Dave Bittner: Content moderation has remained notoriously labor-intensive and difficult. It becomes more so as people determined to communicate come up with codewords, slang, typographic substitutions, and the like. Their hope is to slip past automated gatekeepers. Suppose you wanted to talk about your pooch on a determinedly anti-canine platform. Calling your dog a “doge” isn’t going to fool an actual cryptographer, but you might well put that one over on the screening tools. They don’t have the street smarts an actual anti-canine human moderator would have.

Dave Bittner: The Washington Post has an account of how, for better or for worse, pro-Palestinian social media users are employing such measures to circumvent platforms' content moderation.

Cyberespionage at the ICC.

Dave Bittner: And, finally, TechCrunch reports that the International Criminal Court (ICC) has confirmed that a cyberattack it sustained last month was indeed cyberespionage. The ICC said, “The attack can therefore be interpreted as a serious attempt to undermine the court’s mandate.”  

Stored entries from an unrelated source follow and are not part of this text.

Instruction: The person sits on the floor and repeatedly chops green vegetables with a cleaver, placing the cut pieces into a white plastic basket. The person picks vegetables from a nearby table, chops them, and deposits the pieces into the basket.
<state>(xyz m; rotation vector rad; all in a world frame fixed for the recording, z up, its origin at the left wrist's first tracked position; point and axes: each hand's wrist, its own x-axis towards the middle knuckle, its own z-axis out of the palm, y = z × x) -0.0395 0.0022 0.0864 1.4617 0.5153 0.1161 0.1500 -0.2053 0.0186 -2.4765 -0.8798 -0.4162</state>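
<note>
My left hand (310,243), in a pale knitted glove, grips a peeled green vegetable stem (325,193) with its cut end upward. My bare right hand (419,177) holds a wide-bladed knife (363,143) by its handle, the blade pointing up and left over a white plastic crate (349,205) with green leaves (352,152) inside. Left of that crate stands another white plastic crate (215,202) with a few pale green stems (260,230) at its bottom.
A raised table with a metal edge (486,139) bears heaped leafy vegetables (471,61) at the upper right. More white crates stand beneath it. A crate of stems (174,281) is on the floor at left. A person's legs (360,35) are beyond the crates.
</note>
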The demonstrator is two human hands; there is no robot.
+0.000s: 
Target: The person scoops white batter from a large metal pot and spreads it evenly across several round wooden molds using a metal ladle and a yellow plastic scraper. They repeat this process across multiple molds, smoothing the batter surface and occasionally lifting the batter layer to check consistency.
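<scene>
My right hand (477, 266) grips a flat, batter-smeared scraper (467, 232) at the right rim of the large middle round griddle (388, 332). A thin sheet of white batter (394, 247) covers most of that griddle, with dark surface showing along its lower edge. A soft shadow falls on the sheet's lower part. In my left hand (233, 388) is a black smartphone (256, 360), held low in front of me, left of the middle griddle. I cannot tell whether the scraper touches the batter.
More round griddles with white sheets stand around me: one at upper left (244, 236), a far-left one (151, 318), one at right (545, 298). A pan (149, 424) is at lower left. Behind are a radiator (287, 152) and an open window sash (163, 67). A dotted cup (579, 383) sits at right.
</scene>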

Dave Bittner: It looks like a government-sponsored operation. The ICC hasn't determined what government is behind the attack, but it's almost certainly Russia. Moscow has been determinedly hostile to the court since the ICC issued a warrant for President Putin's arrest. (Russia retaliated by issuing its own arrest warrants for the court's president, deputy, chief prosecutor, and one judge.) The ICC expects to be the target of disinformation campaigns designed to destroy its legitimacy. It views September's cyberespionage as preparatory work for that disinformation. 

Dave Bittner: The ICC has briefly outlined the steps it's taken to mitigate the attack, and says that Dutch police are investigating. Good hunting to them.

Dave Bittner: Coming up after the break, Malek Ben Salem from Accenture describes code models. Our guest is Joe Oregon from CISA, discussing the tabletop exercise that CISA, the NFL, and local partners conducted in preparation for the next Super Bowl. Stay with us. Joseph Oregon is chief of cybersecurity for CISA Region Nine, where they recently collaborated with security professionals from the NFL as well as local partners for a tabletop exercise exploring potential vulnerabilities around this season's Super Bowl. For Joseph Oregon, it's a prime example of the type of partnering that CISA hopes to promote.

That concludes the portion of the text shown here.